As you can imagine, doing this for every particle could be a little costly. If your rendering using the old fixed function pipeline, theres not a whole lot you can do. You can approximate the vectors for the entire system by replacing POS in the above code with the position of the center of the particle system, then use the resulting vectors for every particle. However if the particles are spread very far apart, or if the user is near the system, the outside particles begin to lose their shape. If the system is surrounding the viewer on several sides then this won't work at all. About the only optimization left in this case is to only recalculate those 2 directions every few frames (spread it evenly across the frames preferably, as opposed to doing all the calculations in a single frame).

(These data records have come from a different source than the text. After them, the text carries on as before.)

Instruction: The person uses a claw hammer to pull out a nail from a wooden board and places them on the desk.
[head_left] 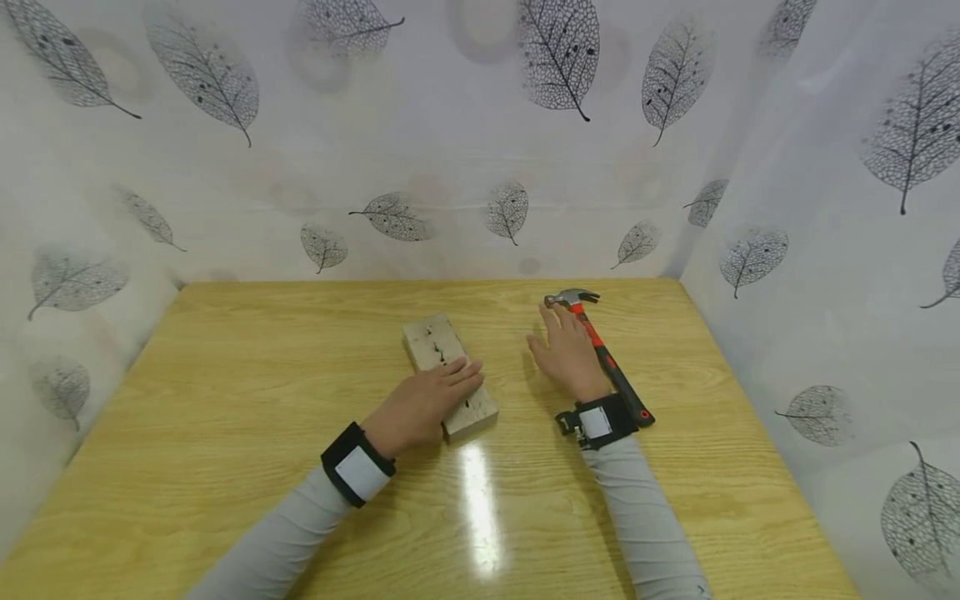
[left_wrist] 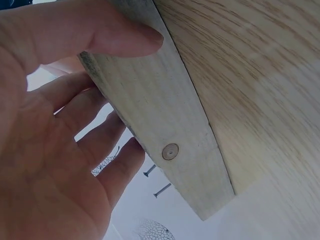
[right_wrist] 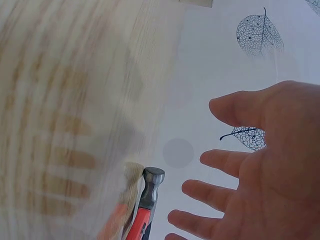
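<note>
A pale wooden block [head_left: 435,342] lies at a slant on the table, dark marks in a row along its top. My left hand [head_left: 426,402] holds it, fingers across the top and the thumb [left_wrist: 127,37] along the near side face. Two nails [left_wrist: 162,190] stick out of the top in the left wrist view. To the right lies a claw hammer [head_left: 611,362] with a red and black handle, its metal head at the far end. My right hand [head_left: 572,354] is just left of the handle, fingers spread and holding nothing, fingertips near the hammer head.
The wood-grain table [head_left: 262,375] ends at the back against a white leaf-print curtain [head_left: 435,150]. More of this curtain hangs along the left and right sides. A bright light reflection lies on the tabletop in front of the block.
</note>
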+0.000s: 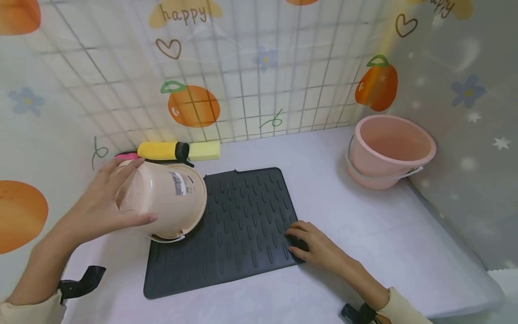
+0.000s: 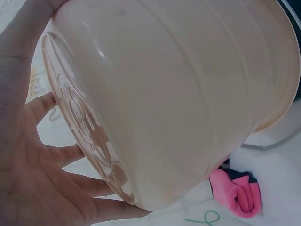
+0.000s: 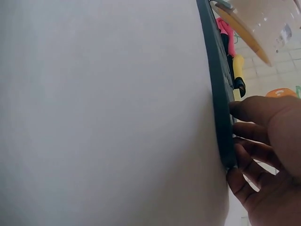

However, if your using the programmable pipeline for your rendering, theres another very nice alternative using Vertex Shaders. Take a look at the following shader, written in HLSL:

float4x4 matViewProj; //combined view and projection transform
float4 cameraPos; //camera position in world space
float size; //particle size

//shader input
struct VS_INPUT
{
   float4 Pos : POSITION; //position in world space
   float2 Tex0 : TEXCOORD0;
};
//shader output
struct VS_OUTPUT
{
   float4 Pos : POSITION;
   float2 Tex0 : TEXCOORD0;
};

//shader code
VS_OUTPUT VShader(VS_INPUT In)
{
   VS_OUTPUT Out;

   //transform position and copy tex coord through
   Out.Pos=mul(matViewProj,In.Pos);
   Out.Tex0=In.Tex0;

   //expand outwards from center point, based on distance to viewer and tex coord
   float dist=distance(cameraPos,In.Pos);

   Out.Pos.xy+=(1.0f/sqrt(dist)) * (In.Tex0-0.5f) * size;

   //spit out the results
   return Out;
}

All 4 input vertices of a particle would just have the same position (the center of the particle), with texture coordinates of (0,0) for upper left and (1,1) for lower right. At each vertex, the center point is transformed to screen space, then you stretch the corners outwards in 2D. The amount you pull them out is based on the distance from the particle to the camera, and the size of the particle. This is all done completely on the graphics hardware. Not only is the computation itself simpler (no cross products!), it means that the CPU has to do almost nothing for the rendering part.


Particle Demo


Here's a sample program I put together, that shows 2 different particle systems. These systems are the particle systems used in Sea of Chaos, with a few modifications. Both of these systems are fully 3D, drawn using only a simple still 2D image for each particle. They employ variations of the vertex shader technique mentioned above.

Fire:
This is the campfire in one of the screenshots above. Each particle rotates independently (a 2x2 transformation matrix is generated in the vertex shader). As the particles age, their rotation and speed slows down. They also grow as they get older, and their color shifts from yellow to red to transparent black. A wind force is also applied to each particle.

Water:
This is a fountain with water spewing from the top, and water dripping down from the top platter. It primarily demonstrates how a large number of particles is feasible even with seemingly complex behavior. Each particle can collide with either of the two platters of the fountain, or the ground plane. Upon collision, each particle breaks up into multiple other particles which in turn can collide again and break up further.

Requirements:
DirectX9.0c
A video card with hardware vertex shader support (VS1.1 or greater)
Reasonably fast processor is recommended

The W and F keys change between the demos. Escape exits.